Workers
Workers connect to a running instance of a HyperQueue server and wait for task assignments. Once some task is assigned to them, they will compute it and notify the server of its completion.
Starting workers#
Workers should be started on machines that will actually execute the submitted computations, e.g. computing nodes on an HPC cluster. You can either use the automatic allocation system of HyperQueue to start workers as needed, or deploy workers manually.
Automatic worker deployment (recommended)#
If you are using a job manager (PBS or Slurm) on an HPC cluster, the easiest way of deploying workers is to use Automatic allocation. It is a component of HyperQueue that takes care of submitting PBS/Slurm jobs and spawning HyperQueue workers.
Manual worker deployment#
If you want to start a worker manually, you can use the following command:
$ hq worker start
Each worker will be assigned a unique ID that you can use in later commands to query information about the worker or to stop it.
By default, the worker will try to connect to a server using the default server directory. If you want to connect to a different server, use the --server-dir
option.
Sharing the server directory
When you start a worker, it will need to read the server directory to find out how to connect to the server. The directory thus has to be accesible both by the server and the worker machines. On HPC clusters, it is common that login nodes and compute nodes use a shared filesystem, so this shouldn't be a problem.
However, if a shared filesystem is not available on your cluster, you can just copy the server directory from the server machine to the worker machine and access it from there. The worker machine still has to be able to initiate a TCP/IP connection to the server machine though.
Deploying a worker using PBS/Slurm#
If you want to manually start a worker using PBS or Slurm, simply use the corresponding submit command (qsub
or sbatch
) and run the hq worker start
command inside the allocated job. If you want to start a worker on each allocated node, you can run this command on each node using e.g. mpirun
.
Example submission script:
#!/bin/bash
#PBS -q <queue>
# Run a worker on the main node
/<path-to-hyperqueue>/hq worker start --manager pbs
# Run a worker on all allocated nodes
ml OpenMPI
mpirun /<path-to-hyperqueue>/hq worker start --manager pbs
#!/bin/bash
#SBATCH --partition <partition>
# Run a worker on the main node
/<path-to-hyperqueue>/hq worker start --manager slurm
# Run a worker on all allocated nodes
ml OpenMPI
mpirun /<path-to-hyperqueue>/hq worker start --manager slurm
The worker will try to automatically detect that it is started under a PBS/Slurm job, but you can also explicitly pass the option --manager <pbs/slurm>
to tell the worker that it should expect a specific environment.
Stopping workers#
If you have started a worker manually, and you want to stop it, you can use the hq worker stop
command1:
$ hq worker stop <selector>
Time limit#
HyperQueue workers are designed to be volatile, i.e. it is expected that they will be stopped from time to time, because they are often started inside PBS/Slurm jobs that have a limited duration.

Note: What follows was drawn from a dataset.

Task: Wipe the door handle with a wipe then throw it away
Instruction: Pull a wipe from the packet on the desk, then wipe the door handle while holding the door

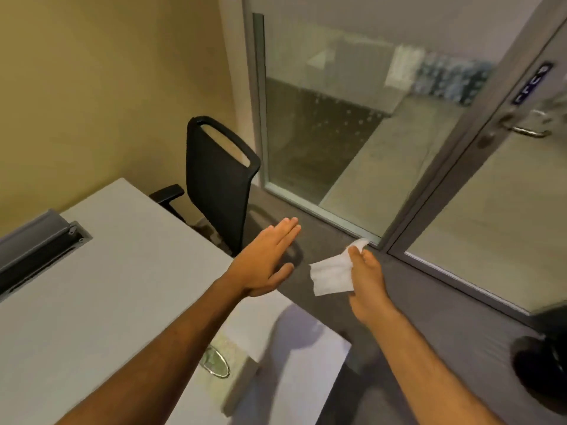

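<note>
Right hand [363,280]: fingertips pinch thin white wipe [333,276] by its top edge; sheet hangs free, ready for use
Left hand [267,259]: flat, fingers spread, holding nothing; likely balancing
Curved silver metal door handle [526,130]: far upper right on the glass door; unwiped, well apart from wipe

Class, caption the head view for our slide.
Right hand pinches a wipe, left hand open, door handle beyond.

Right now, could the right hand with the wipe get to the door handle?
Probably yes: nothing stands between the right hand, pinching the wipe, and the door handle, though the handle looks beyond its present reach.
</note>
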The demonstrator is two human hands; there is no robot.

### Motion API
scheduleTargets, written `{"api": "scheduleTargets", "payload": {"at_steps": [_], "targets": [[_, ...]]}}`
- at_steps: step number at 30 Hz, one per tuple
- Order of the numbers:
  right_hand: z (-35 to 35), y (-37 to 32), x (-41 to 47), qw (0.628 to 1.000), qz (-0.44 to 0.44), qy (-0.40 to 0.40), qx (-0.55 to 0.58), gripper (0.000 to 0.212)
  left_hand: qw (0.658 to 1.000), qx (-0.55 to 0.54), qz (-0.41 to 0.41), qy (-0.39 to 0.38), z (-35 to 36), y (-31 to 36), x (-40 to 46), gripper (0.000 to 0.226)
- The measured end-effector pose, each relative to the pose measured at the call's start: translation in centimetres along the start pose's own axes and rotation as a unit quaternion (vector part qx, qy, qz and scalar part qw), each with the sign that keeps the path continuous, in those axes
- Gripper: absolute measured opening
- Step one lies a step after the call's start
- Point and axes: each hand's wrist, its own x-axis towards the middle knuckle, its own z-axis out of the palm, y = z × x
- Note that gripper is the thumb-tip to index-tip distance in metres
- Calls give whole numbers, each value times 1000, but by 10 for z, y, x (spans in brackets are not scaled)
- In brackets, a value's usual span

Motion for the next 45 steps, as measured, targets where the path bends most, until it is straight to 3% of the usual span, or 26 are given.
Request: {"api": "scheduleTargets", "payload": {"at_steps": [3, 7, 15, 22, 26, 33, 39, 45], "targets": [[-44, -78, -1, 991, -2, -59, 122, 14, 997, 25, 73, 22, -21, 48, 74, 77], [-116, -170, -11, 982, -98, -102, 124, 28, 989, 17, 142, 37, -38, 118, 166, 77], [-279, -323, -6, 961, -216, -14, 174, 25, 953, 60, 286, 82, -55, 282, 349, 77], [-372, -404, 32, 929, -340, 62, 136, 11, 917, 73, 374, 114, -57, 391, 478, 76], [-407, -418, 83, 924, -356, 94, 100, 13, 904, 119, 403, 83, -36, 402, 543, 76], [-440, -420, 217, 928, -328, 165, 62, 11, 868, 207, 451, 32, 7, 365, 683, 75], [-442, -422, 359, 938, -269, 216, 23, 10, 838, 250, 482, 54, 35, 321, 826, 70], [-445, -424, 448, 936, -222, 271, -43, 16, 799, 292, 515, 103, 41, 311, 914, 69]]}}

It is very useful for the workers to know how much remaining time ("lifetime") do they have until they will be stopped. This duration is called the Worker time limit
.
When a worker is started inside a PBS or Slurm job, it will automatically calculate the time limit from the job's metadata. If you want to set time limit manually for workers started outside of PBS/Slurm jobs or if you want to override the detected settings, you can use the --time-limit=<DURATION>
option2 when starting the worker.
When the time limit is reached, the worker is automatically terminated.
Idle timeout#
When you deploy HQ workers inside a PBS or Slurm job, keeping the worker alive will drain resources from your accounting project (unless you use a free queue). If a worker has nothing to do, it might be better to terminate it sooner to avoid paying these costs for no reason.
You can achieve this using Worker idle timeout
. If you use it, the worker will automatically stop if it receives no task to compute for the specified duration. For example, if you set the idle duration to five minutes, the worker will stop once it hadn't received any task to compute for five minutes.
You can set the idle timeout using the --idle-timeout
option2 when starting the worker.
Tip
Workers started automatically have the idle timeout set to five minutes.
Idle timeout can also be configured globally for all workers using the --idle-timeout
option when starting a server:
$ hq server start --idle-timeout=<TIMEOUT>
This value will be then used for each worker that does not explicitly specify its own idle timeout.
Worker state#
Each worker can be in one of the following states:
- Running Worker is running and is able to process tasks
- Connection lost Worker lost connection to the server. Probably someone manually killed the worker or job walltime in its PBS/Slurm job was reached.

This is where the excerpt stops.